There are two reasons. The first is that that we all need to live together. American society has a deep commitment to religious pluralism. This requires, on the part of the different religious communities, a corresponding commitment to mutual toleration and public respect. We may disagree, deeply and viscerally, but we attempt to do so in the most civil way possible. This means, among other things, resisting the temptation to meddle in the internal affairs of another church or faith community.
The second reason is that "mission" is not about reaching the happily churched. It is about reaching those who have not heard the Gospel, or who do not believe it, or who have heard and believe but have no community in which to celebrate its gift. To reduce this noble calling to common poaching is, if not outright sacrilege, a personal embarrassment for any minister with a lick of pride.
It seems that our neighbor lacks both toleration for others and pride in his own vocation. This does not bode well for the community.

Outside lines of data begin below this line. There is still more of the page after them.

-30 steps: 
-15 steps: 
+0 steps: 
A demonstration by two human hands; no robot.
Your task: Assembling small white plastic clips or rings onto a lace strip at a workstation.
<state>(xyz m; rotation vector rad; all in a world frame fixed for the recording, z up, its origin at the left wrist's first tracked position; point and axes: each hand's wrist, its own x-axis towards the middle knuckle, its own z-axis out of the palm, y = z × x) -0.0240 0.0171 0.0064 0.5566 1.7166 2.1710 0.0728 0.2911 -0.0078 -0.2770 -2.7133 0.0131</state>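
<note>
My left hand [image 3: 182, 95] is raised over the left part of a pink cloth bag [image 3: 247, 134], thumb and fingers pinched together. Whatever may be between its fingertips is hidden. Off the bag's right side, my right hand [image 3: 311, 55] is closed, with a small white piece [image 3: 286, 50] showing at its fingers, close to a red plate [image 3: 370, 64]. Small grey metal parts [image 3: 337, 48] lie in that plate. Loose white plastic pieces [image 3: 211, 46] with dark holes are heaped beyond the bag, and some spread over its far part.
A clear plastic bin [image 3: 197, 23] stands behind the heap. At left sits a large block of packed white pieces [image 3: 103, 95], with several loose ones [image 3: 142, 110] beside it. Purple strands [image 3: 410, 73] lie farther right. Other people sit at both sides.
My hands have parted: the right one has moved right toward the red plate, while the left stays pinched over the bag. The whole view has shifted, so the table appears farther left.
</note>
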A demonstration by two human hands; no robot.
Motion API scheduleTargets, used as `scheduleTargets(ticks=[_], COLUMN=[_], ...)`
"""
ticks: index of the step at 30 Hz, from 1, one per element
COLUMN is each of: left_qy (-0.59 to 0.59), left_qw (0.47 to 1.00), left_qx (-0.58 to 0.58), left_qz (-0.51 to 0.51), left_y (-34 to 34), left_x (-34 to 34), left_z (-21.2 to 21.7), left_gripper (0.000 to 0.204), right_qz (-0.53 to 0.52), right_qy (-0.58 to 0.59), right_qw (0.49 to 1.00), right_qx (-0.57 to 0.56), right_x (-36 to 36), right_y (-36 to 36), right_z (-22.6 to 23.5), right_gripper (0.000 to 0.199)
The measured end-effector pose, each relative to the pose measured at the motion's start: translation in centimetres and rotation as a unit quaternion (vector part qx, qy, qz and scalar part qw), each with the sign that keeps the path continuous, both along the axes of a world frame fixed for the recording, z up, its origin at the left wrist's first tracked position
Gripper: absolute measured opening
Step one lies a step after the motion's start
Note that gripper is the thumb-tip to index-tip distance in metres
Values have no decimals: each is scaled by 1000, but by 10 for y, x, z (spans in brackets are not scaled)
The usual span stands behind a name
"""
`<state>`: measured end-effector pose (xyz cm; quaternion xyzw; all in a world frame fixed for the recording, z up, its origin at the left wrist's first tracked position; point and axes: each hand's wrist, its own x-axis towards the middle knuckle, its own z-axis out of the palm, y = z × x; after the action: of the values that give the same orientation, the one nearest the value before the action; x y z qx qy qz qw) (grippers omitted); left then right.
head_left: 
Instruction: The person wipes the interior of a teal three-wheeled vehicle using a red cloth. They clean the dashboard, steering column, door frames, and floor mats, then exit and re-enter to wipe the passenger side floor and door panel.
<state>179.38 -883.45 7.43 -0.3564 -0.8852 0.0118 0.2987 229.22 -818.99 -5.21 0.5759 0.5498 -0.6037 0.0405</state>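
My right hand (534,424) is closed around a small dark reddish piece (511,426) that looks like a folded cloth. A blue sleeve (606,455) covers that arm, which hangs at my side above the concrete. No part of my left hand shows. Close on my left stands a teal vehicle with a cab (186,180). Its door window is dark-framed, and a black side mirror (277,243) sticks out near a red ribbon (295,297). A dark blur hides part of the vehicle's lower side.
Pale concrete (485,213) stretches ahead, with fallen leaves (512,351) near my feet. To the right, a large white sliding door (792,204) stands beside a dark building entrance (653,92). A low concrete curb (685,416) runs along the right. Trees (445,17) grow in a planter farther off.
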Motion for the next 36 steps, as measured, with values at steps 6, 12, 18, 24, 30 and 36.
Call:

While we have certainly heard reports of this sort of thing (as well as even more unethical behavior) by representatives of the NALC, we had not known how much credence to give them. After all, we thought, most of the pastors who formed the NALC were ordained in the ELCA. They went to the same seminaries, and were formed by the same standards of theological and professional ethics. They were our friends and colleagues. Surely, we imagined, they have not taken to cold-calling the members of other congregations, much less to spreading transparent lies about their own former church body.
Apparently, and to both our sorrow and our anger, we were mistaken.